Petty remembers watching his father, Richard Petty, battle Bobby Allison while enduring the same kind of dangers.

"When the King and Bobby used to race back in the 70s and 80s it was nothing to catch a beer can through the windshield. And they were glass," Petty said. "But it's been 30 years. I thought we outgrew that."

JUST A MATTER OF TIME: The big wreck that has become a trademark of restrictor-plate races surfaced again. This time it came on Lap 136 and involved 14 cars.

"It's restrictor-plate racing," Mark Martin said. "The fans love it. Restrictor-plate races are miserable, they really are."

I'D RATHER WALK: Dale Jarrett waited and waited and waited for an ambulance or track worker or somebody to pick him up after his wreck. Finally, he was fed up and started walking back to the garage.

When an ambulance pulled up after he was halfway back to pit road, Jarrett declined the ride.

"I told him it was a good thing I wasn't hurt," Jarrett said. "If they can't get there sooner than that then the hell with them."

NOW, WAS THAT NECESSARY?: In a planned move, NASCAR threw a caution flag on Lap 26 to give teams a chance to fine-tune their cars because they were unable to practice with race setups because of heavy rain Friday.

That flag came despite the fact there were three cautions in the first 18 laps with all the drivers pitting at least once.

THAT'S NOT NICE: The fact Kurt Busch was assessed a one-lap penalty for passing under the second caution flag was bad enough.
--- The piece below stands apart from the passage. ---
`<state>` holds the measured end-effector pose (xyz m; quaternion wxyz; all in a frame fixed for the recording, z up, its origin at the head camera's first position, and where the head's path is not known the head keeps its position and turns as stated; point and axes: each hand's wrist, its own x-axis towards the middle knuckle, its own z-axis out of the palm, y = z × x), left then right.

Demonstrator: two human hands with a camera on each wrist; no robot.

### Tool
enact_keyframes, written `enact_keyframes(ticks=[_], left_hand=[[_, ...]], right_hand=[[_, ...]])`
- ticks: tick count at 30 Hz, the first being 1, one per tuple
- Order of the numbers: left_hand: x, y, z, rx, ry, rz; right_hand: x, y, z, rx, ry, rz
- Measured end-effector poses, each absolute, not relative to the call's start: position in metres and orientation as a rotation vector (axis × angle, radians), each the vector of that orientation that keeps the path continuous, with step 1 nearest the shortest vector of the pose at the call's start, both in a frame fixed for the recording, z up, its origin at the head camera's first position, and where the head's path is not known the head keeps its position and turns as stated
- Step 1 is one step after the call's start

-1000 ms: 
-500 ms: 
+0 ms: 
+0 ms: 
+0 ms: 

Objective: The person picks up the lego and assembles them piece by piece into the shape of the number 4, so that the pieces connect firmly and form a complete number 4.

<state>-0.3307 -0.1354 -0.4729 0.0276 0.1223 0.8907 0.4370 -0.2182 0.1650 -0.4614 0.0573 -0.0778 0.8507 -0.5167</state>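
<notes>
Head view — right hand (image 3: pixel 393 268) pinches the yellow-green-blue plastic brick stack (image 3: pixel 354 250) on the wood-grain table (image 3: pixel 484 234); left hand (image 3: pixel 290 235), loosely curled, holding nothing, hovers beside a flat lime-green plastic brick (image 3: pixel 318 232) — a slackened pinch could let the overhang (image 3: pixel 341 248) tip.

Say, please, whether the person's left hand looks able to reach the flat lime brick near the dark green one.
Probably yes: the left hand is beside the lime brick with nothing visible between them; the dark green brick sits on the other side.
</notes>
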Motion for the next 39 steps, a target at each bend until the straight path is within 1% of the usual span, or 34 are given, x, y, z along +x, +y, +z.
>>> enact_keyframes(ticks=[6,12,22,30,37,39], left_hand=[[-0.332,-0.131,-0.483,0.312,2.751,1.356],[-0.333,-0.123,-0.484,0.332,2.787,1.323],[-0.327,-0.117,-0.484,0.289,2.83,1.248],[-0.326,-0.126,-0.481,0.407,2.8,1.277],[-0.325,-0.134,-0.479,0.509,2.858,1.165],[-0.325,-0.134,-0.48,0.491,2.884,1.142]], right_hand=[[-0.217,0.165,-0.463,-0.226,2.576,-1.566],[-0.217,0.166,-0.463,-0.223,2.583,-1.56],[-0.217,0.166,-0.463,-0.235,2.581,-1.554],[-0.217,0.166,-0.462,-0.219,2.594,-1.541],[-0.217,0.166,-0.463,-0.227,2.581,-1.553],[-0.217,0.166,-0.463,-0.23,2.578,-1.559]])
The fact that everybody at the track has a scanner and can hear drivers' communications was even worse.

After Busch displayed what NASCAR described as unsportsmanlike conduct over his radio, he was brought back in and stopped in his pit. Total penalty: four laps.

He finished 31st, seven laps down.

INJURY REPORT: Johnny Benson fractured two ribs during a crash in Turn 1. He was taken to Halifax Regional Medical Center for further evaluation. ... William Curwood, rear tire changer for Todd Bodine, had his right knee and lower leg X-rayed after an incident in the pits. ... Brett Bodine suffered a bruised chest. ... Joe Nemechek suffered a bruised left foot.